THE PROBLEM —
Word for word, transcribe the material below from its first line to the line with "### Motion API", both included.
-=-=-=-=-
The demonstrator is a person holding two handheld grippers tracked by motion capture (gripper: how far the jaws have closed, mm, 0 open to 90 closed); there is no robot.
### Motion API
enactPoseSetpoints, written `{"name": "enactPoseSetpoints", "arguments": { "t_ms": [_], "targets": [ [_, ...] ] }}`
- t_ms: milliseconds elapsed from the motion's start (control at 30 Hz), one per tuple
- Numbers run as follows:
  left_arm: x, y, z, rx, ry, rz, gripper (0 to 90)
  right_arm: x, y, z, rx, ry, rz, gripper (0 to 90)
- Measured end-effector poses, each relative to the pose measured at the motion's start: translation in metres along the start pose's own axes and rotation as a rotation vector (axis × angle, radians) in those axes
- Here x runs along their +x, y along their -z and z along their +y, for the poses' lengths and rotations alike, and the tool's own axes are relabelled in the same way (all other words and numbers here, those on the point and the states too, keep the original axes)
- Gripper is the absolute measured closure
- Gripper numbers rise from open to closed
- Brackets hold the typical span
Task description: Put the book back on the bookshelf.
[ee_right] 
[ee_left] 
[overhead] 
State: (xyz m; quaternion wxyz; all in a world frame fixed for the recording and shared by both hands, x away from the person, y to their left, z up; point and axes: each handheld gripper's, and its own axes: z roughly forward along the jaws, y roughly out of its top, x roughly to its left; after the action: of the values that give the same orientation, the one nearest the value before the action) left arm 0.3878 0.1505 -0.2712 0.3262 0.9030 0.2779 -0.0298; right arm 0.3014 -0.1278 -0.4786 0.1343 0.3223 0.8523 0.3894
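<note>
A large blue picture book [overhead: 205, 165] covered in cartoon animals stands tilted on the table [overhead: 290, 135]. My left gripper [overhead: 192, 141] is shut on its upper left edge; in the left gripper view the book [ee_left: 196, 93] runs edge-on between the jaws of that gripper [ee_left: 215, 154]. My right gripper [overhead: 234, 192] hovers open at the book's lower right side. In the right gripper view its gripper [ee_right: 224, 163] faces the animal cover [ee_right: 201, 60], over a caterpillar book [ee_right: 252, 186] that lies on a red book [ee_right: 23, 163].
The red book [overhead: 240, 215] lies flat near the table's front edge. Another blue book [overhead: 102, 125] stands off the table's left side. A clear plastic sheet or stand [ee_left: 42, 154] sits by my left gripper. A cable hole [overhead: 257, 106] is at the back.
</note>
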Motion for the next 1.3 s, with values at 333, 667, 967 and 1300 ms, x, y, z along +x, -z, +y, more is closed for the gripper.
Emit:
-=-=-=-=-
ANSWER AREA —
The demonstrator is a person holding two handheld grippers tracked by motion capture (gripper: how far the jaws have closed, mm, 0 open to 90 closed); there is no robot.
### Motion API

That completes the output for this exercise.